Талончик взять не забудьте.

LoGoPeD
()
Ответ на: комментарий от alex-w

>>Скомпромитировать систему на основе GNU/Linux через этот плагин не получиться. Учим матчасть.

> А это тогда что?

Я вас жду!

LoGoPeD
()
Ответ на: комментарий от anonymous

>На соне поди настройку сети поднять не сумели, а gdm такпросто не отдался.

:D

anonymous
()
Ответ на: комментарий от anonymous

>>Только ноутбук Sony VAIO c Ubuntu Linux оказался неприступным перед атаками хакеров на конкурсе PWN2OWN

> ... потому что Ubuntu не удалось подключиться к локальной сети.

Быдло! В очередь!

LoGoPeD
()
Ответ на: комментарий от DOKA

>>И при чем тут Майкрософт? >>Хотите сказать, что можно было ставить любое ПО на комп, что-ли? Не проще ли тогда сразу рутшел воткнуть?

Нет, иди читай внимательно правила.

anonymous
()
Ответ на: комментарий от Igron

>>По условиям третьего этапа соревнования, участники могут осуществлять атаки на любые приложения сторонних разработчиков.

еще один. НЕ _ЛЮБЫЕ_, а популярные (по решению комиссии), так что с таким же успехом можно было ставить флэш и на бубунту.

anonymous
()
Ответ на: комментарий от anonymous

> Извиняюсь, я висту тока 1 раз щупал ))

Ути похабничек)) Руки не забыл помыть потом?

По теме: После месяца работы на висте, пользователя этот UAC так задалбывает, что тот едва ли не долбит по клаве свистаноута. Видел несколько раз таких мышекактузпожирателей.

LoGoPeD
()
Ответ на: комментарий от alex-w

>>+1

>>Сразу после прочтения новости подумалось о том же.

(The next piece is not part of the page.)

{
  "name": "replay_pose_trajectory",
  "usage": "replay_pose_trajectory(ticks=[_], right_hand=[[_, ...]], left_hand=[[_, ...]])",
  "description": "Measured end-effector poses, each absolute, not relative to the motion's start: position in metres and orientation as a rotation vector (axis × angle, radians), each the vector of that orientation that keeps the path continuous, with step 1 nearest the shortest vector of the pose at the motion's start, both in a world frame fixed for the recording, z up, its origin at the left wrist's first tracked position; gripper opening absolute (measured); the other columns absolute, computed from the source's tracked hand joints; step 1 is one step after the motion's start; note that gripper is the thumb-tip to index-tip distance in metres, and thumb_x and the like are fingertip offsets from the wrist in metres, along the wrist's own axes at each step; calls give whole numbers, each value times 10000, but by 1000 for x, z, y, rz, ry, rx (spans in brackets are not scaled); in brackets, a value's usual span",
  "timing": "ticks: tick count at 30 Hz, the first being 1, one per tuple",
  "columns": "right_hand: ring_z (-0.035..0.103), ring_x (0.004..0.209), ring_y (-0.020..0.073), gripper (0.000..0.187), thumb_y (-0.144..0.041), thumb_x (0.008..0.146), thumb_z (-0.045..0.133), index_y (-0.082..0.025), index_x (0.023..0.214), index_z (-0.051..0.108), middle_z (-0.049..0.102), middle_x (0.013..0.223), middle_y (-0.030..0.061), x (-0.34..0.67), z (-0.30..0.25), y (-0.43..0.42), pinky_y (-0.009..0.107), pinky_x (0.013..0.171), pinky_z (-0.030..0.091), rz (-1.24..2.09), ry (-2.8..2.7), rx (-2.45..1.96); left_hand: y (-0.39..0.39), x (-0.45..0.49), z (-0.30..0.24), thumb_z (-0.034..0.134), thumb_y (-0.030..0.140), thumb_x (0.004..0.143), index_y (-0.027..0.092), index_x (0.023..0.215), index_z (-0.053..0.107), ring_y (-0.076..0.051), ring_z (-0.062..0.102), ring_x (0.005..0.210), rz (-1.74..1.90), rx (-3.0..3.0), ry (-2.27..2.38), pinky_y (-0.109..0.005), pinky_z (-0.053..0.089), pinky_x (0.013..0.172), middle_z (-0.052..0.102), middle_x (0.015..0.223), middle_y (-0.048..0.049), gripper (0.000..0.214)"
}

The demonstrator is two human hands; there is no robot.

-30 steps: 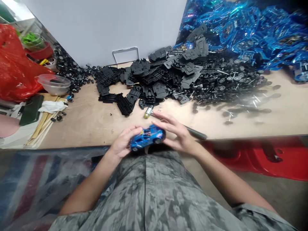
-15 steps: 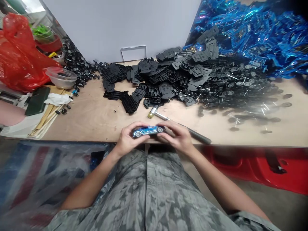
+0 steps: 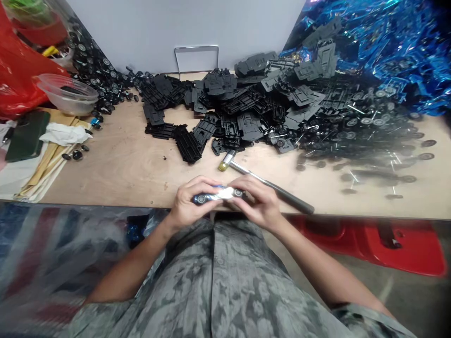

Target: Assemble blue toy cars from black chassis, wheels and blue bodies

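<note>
Together, the left fingers (image 3: 192, 185) and right fingers (image 3: 250, 184) are grasping opposite ends of a small blue toy car (image 3: 211, 194), two of its wheels showing between them. Just beyond the fingers, a hammer (image 3: 278, 189) is lying aslant on the surface (image 3: 123, 173), its handle slanting down to their right. Farther ahead, black plastic plates (image 3: 249, 126) are lying heaped, and wheel-and-axle sets (image 3: 352, 123) are spreading to the fingers' right. Well to their left, a clear bowl (image 3: 66, 97) is standing beside a red bag (image 3: 17, 80).

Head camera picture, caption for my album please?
Left hand and right hand gripping a blue toy car, hammer nearby.
</note>
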State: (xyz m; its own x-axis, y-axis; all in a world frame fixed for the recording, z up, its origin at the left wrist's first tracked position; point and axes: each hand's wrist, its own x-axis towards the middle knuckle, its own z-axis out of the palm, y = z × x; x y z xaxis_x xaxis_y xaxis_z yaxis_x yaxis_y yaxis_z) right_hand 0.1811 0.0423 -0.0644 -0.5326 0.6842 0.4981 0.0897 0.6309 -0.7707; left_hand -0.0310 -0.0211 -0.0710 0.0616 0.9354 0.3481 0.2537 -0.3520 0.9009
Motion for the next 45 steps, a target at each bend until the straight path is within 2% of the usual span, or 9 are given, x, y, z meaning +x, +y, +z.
replay_pose_trajectory(ticks=[6, 14, 23, 27, 31, 33, 37, 40, 45], right_hand=[[701, 873, 227, 176, -183, 923, 704, -193, 1098, 715, 747, 957, 92, 176, -68, 37, 387, 793, 604, 853, -1958, -657], [722, 1053, 243, 371, -120, 935, 675, -189, 1300, 659, 731, 1146, 146, 188, -70, 37, 406, 893, 632, 781, -2099, -529], [741, 934, 233, 317, -130, 931, 682, -187, 1242, 661, 759, 1039, 116, 182, -67, 35, 397, 824, 634, 749, -2053, -586], [704, 830, 216, 320, -171, 873, 769, -216, 1172, 663, 735, 945, 73, 170, -72, 32, 372, 735, 612, 590, -1859, -746], [662, 824, 232, 416, -224, 856, 791, -202, 1234, 619, 699, 939, 86, 160, -72, 19, 382, 708, 601, 451, -1880, -811], [679, 884, 244, 527, -249, 867, 788, -177, 1339, 566, 704, 1011, 111, 163, -67, 12, 389, 755, 616, 555, -2019, -702], [638, 1208, 300, 644, -220, 915, 737, -188, 1500, 469, 653, 1277, 175, 183, -51, 23, 463, 1004, 569, 512, -2202, -588], [544, 1344, 362, 702, -333, 958, 687, -215, 1576, 377, 584, 1412, 194, 190, -46, 51, 577, 1092, 480, 462, -2370, -534], [632, 933, 257, 425, -425, 967, 664, -160, 1292, 596, 659, 1028, 123, 177, -58, 72, 406, 801, 565, 583, -2382, -459]], left_hand=[[-21, -29, -76, 797, 115, 825, 207, 1058, 754, -221, 723, 1052, 1346, 1695, 1221, -388, 587, 971, 734, 1114, -104, 254], [-18, -38, -58, 808, 174, 828, 206, 1126, 734, -235, 695, 1128, 1233, 1958, 1292, -393, 582, 1007, 690, 1183, -119, 309], [-16, -34, -65, 778, 141, 853, 213, 1070, 749, -197, 724, 1015, 1290, 1913, 1233, -344, 601, 947, 718, 1091, -88, 230], [-20, -16, -64, 856, 237, 800, 268, 1245, 670, -256, 599, 1318, 1509, 1503, 1477, -421, 496, 1146, 652, 1334, -93, 483], [-29, 8, -60, 672, 323, 967, 308, 1542, 427, -235, 438, 1501, 1491, 1035, 1319, -403, 397, 1243, 426, 1638, -93, 625], [-29, 8, -58, 623, 311, 990, 264, 1541, 457, -239, 409, 1522, 1408, 1016, 1281, -397, 364, 1265, 396, 1661, -97, 577], [-20, -20, -49, 711, 282, 904, 182, 1361, 667, -293, 490, 1463, 1262, 1171, 1259, -429, 395, 1247, 528, 1561, -126, 470], [-11, -38, -40, 727, 283, 875, 160, 1263, 735, -304, 616, 1336, 1104, 1270, 1211, -439, 475, 1180, 666, 1412, -132, 408], [-12, -40, -37, 755, 313, 854, 154, 1174, 767, -283, 719, 1149, 1031, 1299, 1359, -415, 550, 1070, 773, 1214, -116, 357]])
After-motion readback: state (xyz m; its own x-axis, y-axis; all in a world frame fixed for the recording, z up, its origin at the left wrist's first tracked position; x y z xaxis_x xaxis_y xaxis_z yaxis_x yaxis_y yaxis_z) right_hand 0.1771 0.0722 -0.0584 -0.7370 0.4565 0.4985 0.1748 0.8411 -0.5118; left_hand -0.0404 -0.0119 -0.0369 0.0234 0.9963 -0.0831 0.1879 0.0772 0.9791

Тебя уже столько раз окунули после твоих слов в дерьмо, а ты еще здесь? Может хватит булькать и стоит почитать правила по ссылке?

anonymous
()
Ответ на: комментарий от anonymous

Ага, ни локалку, ни GDM с X-сервером на Ubuntu поднять не смогли, а уж тем более Wi-Fi, DVB-карту и Win-модем. =]

А ещё говорят, что "Ubuntu is an ancient african word that means "I can not configure Slackware"" (Бубунту на древненигерском значит "Я ниасилил Шлаку"). =]

anonymous
()
Ответ на: комментарий от ModeZt

>Линуксойды не видят то, чего не хотят видеть..

они видят что зашли на linux.org.ru а не винфак. это винфакеры явно страдают слепотой помноженной на безмозглость, постоянно попадая сюда.

black7
()
Ответ на: комментарий от alex-w

>Сломали не операционки, а приложения. В случае висты это вообще было приложение стороннего разработчика

так о том и речь! что на лине достаточно обновить одну узявимую libpng.so и все приложения зависящие от нее в безопасности. а в вантузе пока еще каждый проприетарный вендор подгонит новую версию своего по (как правило задержав, чтобы добавить фич на продажу).

тупому даже будет очевидно что вантуз уязвимее

black7
()
Ответ на: комментарий от alex-w

>Сломали не операционки, а приложения. В случае висты это вообще было приложение стороннего разработчика

И что? Операционная система к этому уже отношения не имеет?

Demon37 ★★★★
()
Ответ на: комментарий от WindowsUser

>LOR во всей своей красоте: "не читал, но осуждаю".

вантузятники во всей красе - обидели их любимый фетишный вантуз. так нет чтоб на винфаке эмо из себя корчить, сюда приползли

black7
()
Ответ на: комментарий от anonymous

> ВИСТУ НЕ СЛОМАЛИ

>Правильно. Она уже была сломана АНБ "из каропки" :)

Уважаемый анонимный аналитик! Будьте так любезны, следите за тем, кому отвечаете.

Слова

> ВИСТУ НЕ СЛОМАЛИ

принадлежат не мне.

Demon37 ★★★★
()
Ответ на: комментарий от black7

>вантузятники во всей красе - обидели их любимый фетишный вантуз. так нет чтоб на винфаке эмо из себя корчить, сюда приползли

>black7 (*) (30.03.2008 15:30:24)

Ути-пуси, красноглазик вспомнил про фетиш:)) Столмана портрет со стенки когда снимешь?

anonymous
()
Вы не можете добавлять комментарии в эту тему. Тема перемещена в архив.